Reagan on the other hand came from the executive branch, with eight painfully long years as governor and a whole lifetime on the campaign trail, but nonetheless for my money was one of drop-dead dumbest, silliest, clumsiest, least effective presidents in American history, running neck and neck with Bill Clinton in every department except intelligence–a most valid comparison oft-noted by presidential historians.

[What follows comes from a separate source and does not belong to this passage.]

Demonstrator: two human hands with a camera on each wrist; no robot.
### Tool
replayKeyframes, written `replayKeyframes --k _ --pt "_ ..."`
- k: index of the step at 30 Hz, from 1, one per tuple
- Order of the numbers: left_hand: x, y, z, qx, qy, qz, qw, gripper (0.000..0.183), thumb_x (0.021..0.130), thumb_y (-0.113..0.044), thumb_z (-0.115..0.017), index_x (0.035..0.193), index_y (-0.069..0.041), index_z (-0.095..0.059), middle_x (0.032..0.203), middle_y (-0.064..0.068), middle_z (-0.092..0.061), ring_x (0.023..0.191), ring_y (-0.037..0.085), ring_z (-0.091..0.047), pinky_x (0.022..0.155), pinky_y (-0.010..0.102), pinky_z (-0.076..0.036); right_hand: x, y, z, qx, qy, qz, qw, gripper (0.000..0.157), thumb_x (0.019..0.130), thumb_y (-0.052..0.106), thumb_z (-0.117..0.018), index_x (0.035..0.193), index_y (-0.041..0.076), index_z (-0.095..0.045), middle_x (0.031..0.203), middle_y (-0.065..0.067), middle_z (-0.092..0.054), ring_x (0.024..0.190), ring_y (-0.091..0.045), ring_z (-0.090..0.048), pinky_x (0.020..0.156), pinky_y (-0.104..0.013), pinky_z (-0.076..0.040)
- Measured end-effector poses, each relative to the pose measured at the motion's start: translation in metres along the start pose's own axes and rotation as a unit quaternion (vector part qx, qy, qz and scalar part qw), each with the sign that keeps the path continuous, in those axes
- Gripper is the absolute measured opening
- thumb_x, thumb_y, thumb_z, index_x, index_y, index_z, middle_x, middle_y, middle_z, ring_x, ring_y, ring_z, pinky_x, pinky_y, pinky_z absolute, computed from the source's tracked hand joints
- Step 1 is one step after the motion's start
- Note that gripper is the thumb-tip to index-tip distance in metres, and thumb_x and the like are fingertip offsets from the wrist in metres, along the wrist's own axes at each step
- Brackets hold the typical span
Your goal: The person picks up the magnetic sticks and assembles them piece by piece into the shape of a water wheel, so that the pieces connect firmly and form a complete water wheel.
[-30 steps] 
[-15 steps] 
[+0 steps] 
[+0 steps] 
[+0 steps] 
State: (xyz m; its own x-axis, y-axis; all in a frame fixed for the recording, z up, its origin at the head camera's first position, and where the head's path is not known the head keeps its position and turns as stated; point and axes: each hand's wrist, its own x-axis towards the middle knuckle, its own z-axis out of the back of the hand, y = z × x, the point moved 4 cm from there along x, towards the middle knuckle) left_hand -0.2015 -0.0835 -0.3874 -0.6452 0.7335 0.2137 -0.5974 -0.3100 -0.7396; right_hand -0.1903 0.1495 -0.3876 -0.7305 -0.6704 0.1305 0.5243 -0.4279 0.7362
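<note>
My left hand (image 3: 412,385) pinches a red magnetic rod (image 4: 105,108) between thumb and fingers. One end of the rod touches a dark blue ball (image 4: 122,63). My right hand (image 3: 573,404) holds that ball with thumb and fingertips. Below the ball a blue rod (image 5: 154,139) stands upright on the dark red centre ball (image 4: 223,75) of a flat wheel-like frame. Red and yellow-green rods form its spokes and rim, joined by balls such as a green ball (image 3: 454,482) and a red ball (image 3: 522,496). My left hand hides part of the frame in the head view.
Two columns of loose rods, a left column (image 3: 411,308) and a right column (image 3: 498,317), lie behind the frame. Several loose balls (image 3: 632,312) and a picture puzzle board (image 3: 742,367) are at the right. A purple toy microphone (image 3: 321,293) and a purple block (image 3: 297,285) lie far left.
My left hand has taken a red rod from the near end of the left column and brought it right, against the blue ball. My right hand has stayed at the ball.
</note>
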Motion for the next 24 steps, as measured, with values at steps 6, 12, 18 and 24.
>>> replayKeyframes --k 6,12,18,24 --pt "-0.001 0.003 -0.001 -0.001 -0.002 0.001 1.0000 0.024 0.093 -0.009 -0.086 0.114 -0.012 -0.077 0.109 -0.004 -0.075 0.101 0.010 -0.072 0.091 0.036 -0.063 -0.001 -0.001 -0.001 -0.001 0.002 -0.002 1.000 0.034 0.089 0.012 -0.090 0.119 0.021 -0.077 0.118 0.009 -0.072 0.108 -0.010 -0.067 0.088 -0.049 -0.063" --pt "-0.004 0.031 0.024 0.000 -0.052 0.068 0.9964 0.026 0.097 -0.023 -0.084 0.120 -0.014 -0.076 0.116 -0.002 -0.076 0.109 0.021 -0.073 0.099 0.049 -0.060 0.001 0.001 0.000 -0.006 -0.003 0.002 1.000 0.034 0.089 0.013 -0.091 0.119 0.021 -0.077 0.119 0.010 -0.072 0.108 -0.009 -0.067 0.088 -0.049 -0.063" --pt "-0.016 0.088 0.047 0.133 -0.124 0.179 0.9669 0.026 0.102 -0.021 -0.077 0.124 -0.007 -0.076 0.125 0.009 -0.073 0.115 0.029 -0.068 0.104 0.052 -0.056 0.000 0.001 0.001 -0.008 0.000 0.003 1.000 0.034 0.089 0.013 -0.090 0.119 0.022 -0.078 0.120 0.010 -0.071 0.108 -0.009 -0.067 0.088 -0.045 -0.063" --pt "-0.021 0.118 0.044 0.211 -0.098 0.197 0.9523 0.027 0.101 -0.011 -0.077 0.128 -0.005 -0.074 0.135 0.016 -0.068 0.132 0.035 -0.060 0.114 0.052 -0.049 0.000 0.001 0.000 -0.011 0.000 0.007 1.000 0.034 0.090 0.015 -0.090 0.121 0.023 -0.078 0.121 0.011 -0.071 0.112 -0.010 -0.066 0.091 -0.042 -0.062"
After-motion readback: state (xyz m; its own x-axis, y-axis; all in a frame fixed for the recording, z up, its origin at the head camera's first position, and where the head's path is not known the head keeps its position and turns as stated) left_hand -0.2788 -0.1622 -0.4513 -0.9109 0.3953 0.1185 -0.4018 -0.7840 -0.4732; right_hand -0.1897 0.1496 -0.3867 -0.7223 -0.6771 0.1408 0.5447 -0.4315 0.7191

Reagan authorized arms for hostages, birthday cakes to the Ayatolla, a totally rogue-nation CIA that pandered to Iraq and armed Iran, coddling Saddam Hussein and other megalomaniacal tyrants all over the globe. Even while preaching the gospel of fiscal conservatism the Gipper ran up the greatest federal debt in the history of the world and then, for his last act, casually blew off the opportunity for total superpower nuclear disarmament offered to him on a silver platter by a genuflecting Gorbachev at Reykjavik–far and away the single greatest presidential blunder in all of American history–by many orders of magnitude more colossally stupid than anything Dubbya has ever done. In so many, many ways–fiscal, economic, domestic, foreign, environmental–Reagan set the stage for the eventual disintegration of America as a world power. What Dubbya has completed, Reagan began.
So I would be contrarian as to what constitutes, “effective” let alone, “great.” The dead-wrong-as-usual conventional wisdom is that Reagan was effective because he won two elections by large margins, reversing the polarity of the Congress, just as Clinton did 1992. This was the so-called Reagan “revolution.”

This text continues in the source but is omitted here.